Errors and omission (professional liability) coverage is generally not required to practice law. Arguments are made both ways on that, but most people will not leave a car dealership without an endorsement for coverage. So why I ask would you practice law without some degree of coverage? More and more states are requiring a full disclosure by lawyers whether they do, or do not, have coverage so the client can make a choice. Frankly, that disclosure does not mean much because you will be sued regardless if a mistake causing damage occurs and is not fixed. So, disclosure to the client and to your carrier would be in order. On a claims made basis with insurance, a lawyer should give notice of a circumstance that might lead to a claim.

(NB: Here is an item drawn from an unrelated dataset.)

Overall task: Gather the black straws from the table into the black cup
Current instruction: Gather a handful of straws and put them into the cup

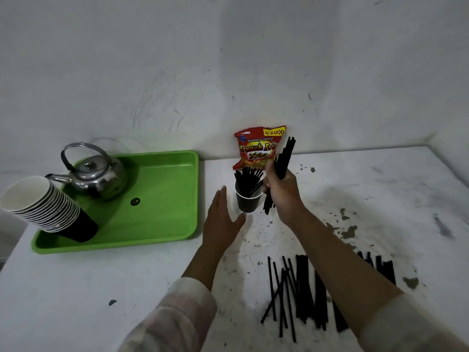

Every firm, regardless of size, needs some form of workable loss prevention. It can be as simple as an effective double-check system on title searches to more elaborate docketing programs or a formal loss prevention program. Dating back to a French political economist and his theory, James Q. Wilson & George L. Kelling in Broken Windows, THE ATLANTIC MONTHLY, March 1982, posited that, “if a window in a building is broken and is left unrepaired, all the rest of the windows will soon be broken.” They used this concept in terms of police work for the effects of such unfixed issues upon an area of a community. The same theory has been applied in law firms with the idea that a mistake or a bad practice by a lawyer that is left broken will only result in more mistakes and problems. So, the very process of addressing mistakes and fixing non-complying behavior will result in fewer mistakes and better quality of work. This mistake addressing system is good for law firm business in the long term.